Answer: TMJ disorders can affect adolescents. In fact, such conditions are observed much more often during puberty than in the years prior to it. These conditions can often affect a young person’s ability to participate in school and many extracurricular activities. Far greater education about TMJ problems and their impact on those affected by them is needed in schools. Because TMJ problems are poorly understood and trivialized by some, it isn’t uncommon for children to be ridiculed or bullied when experiencing such issues at school. This further adds to the pain and stigma associated with TMJ problems.
Queston: Will braces help my TMJ problem?

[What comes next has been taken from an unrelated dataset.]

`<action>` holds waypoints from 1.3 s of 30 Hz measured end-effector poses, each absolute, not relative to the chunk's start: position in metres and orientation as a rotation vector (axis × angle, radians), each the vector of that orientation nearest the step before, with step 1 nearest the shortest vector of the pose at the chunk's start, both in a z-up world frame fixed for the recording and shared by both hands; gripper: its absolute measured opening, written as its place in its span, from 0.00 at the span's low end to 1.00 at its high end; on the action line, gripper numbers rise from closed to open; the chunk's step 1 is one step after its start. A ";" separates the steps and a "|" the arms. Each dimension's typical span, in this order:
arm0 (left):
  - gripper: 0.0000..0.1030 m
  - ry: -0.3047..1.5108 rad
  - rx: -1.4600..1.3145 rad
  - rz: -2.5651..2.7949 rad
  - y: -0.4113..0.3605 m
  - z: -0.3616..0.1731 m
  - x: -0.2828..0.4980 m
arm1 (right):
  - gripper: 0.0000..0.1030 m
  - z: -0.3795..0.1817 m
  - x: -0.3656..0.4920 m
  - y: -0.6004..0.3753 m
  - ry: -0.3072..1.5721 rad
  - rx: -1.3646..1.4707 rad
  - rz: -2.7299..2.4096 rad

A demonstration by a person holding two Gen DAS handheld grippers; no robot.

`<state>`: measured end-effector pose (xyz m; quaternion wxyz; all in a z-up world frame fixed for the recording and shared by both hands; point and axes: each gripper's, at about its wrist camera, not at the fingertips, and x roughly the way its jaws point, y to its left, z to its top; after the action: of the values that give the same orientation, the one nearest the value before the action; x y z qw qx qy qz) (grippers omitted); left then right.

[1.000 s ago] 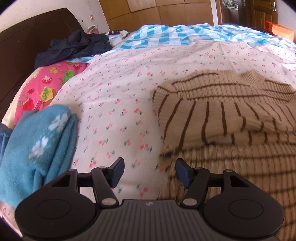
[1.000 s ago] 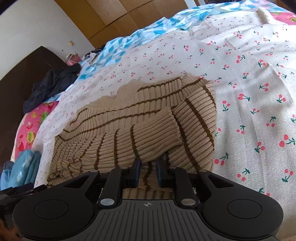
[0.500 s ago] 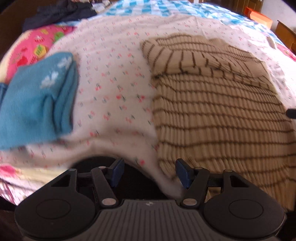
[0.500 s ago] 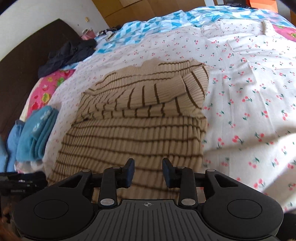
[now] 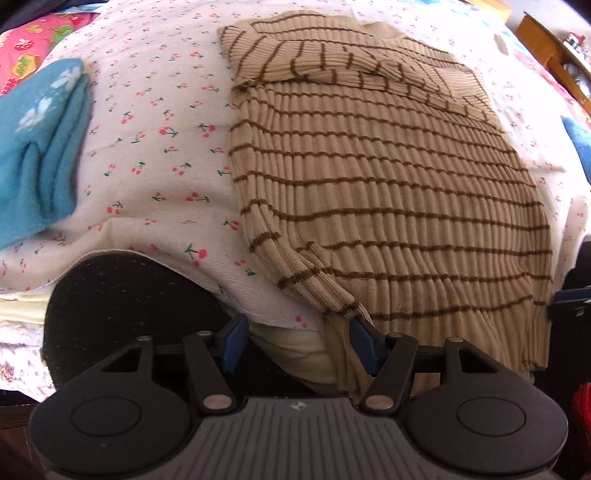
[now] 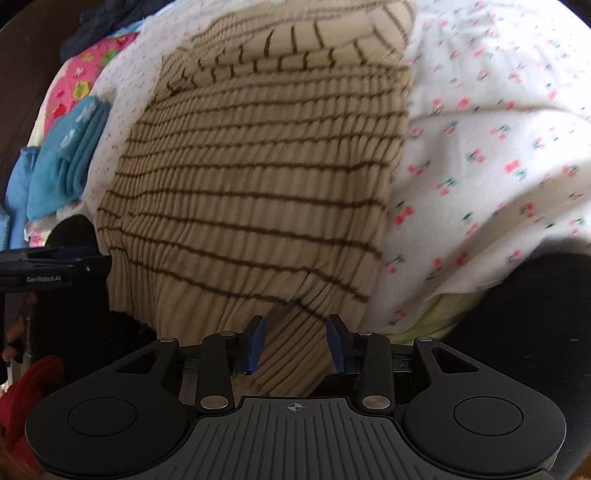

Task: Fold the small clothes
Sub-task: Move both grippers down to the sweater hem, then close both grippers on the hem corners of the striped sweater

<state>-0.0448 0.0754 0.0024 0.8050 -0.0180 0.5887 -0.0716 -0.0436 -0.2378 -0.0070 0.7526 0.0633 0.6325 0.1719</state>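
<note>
A beige sweater with thin brown stripes (image 5: pixel 388 177) lies flat on the cherry-print bedsheet (image 5: pixel 155 155), sleeves folded across its top, hem hanging over the bed's near edge. My left gripper (image 5: pixel 295 343) is open at the hem's left corner; the right pad touches the cloth. In the right wrist view the sweater (image 6: pixel 258 177) fills the middle, and my right gripper (image 6: pixel 295 343) is open with the hem's right corner hanging between its pads. The left gripper also shows in the right wrist view (image 6: pixel 48 273).
A folded blue garment with white flowers (image 5: pixel 40 147) lies left of the sweater, also seen from the right wrist (image 6: pixel 70 158). A pink patterned pillow (image 6: pixel 81 77) and dark clothes (image 6: pixel 96 26) lie at the head of the bed. Dark floor lies below the bed edge.
Both grippers pulled back from the folded sleeves down to the sweater's hem at the bed edge. The right gripper opened from nearly shut.
</note>
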 end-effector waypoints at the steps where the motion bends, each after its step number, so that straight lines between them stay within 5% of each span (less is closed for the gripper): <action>1: 0.64 1.264 -0.040 -0.156 0.076 0.003 -0.046 | 0.36 -0.010 -0.044 -0.235 1.401 0.117 0.366; 20: 0.64 1.319 -0.090 -0.128 0.071 0.005 -0.057 | 0.37 -0.021 -0.048 -0.244 1.450 0.083 0.284; 24: 0.34 1.366 -0.150 -0.150 0.068 -0.011 -0.047 | 0.36 -0.029 -0.048 -0.249 1.450 0.136 0.298; 26: 0.23 1.403 -0.199 -0.146 0.072 -0.016 -0.047 | 0.21 -0.030 -0.049 -0.254 1.445 0.200 0.314; 29: 0.17 1.365 -0.235 -0.144 0.080 -0.009 -0.052 | 0.08 -0.029 -0.053 -0.270 1.396 0.373 0.338; 39: 0.14 1.093 -0.517 -0.180 0.106 0.036 -0.049 | 0.02 0.020 -0.056 -0.309 1.010 0.641 0.354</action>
<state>-0.0488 0.1056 0.0355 0.8189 -0.2426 0.5133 -0.0844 -0.0558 -0.3086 0.0204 0.8117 0.3000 0.4730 0.1656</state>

Answer: There is no scientific basis for orthodontic treatment of disorders of the temporomandibular joint. The National Institutes of Dental and Craniofacial Research Brochure states, “other irreversible treatments that are of little value – and may make the problem worse – include orthodontics to change the bite; restorative dentistry, which uses crown and bridge work to balance the bite; and occlusal adjustment, grinding down teeth to bring the bite into balance. Even when the TMJ problem has become chronic, most patients still do not need aggressive types of treatment.”
Causes of TMJ Problems
Question: I recently had my tonsils and adenoids removed and a little over a month later I started experiencing jaw pain. I have since been diagnosed with TMJ and was wondering if the surgery could possibly be the cause?
Answer: Intubation during surgical procedures has been known to cause jaw joint disorders. The patient’s mouth must be opened widely to insert the respiration tube and that may stretch the joint capsule and ligaments.
Question: I recently had a crown put on my lower left molar. A week later, I woke up one morning with pain and could not open my mouth widely. The pain has been with me for about two weeks and I have yet to see a dentist for fear that it is a TMJ problem. Is it normal to wake up and have a TMJ problem so suddenly or does it usually creep up on you?
Answer: There are a number of complications that can occur during tooth preparation and placing a crown. Sensitivity of the tooth, or aches and pains are the most common occurrences. Some patients report the onset of a TMJ condition after dental work. A study by Dr. Paul Durham found that keeping the mouth in a near maximum jaw opening position for a long period can lead to inflammation and pain in the TMJs. We suggest you contact the dentist who crowned your tooth and have it evaluated with respect to the cause of your complaint.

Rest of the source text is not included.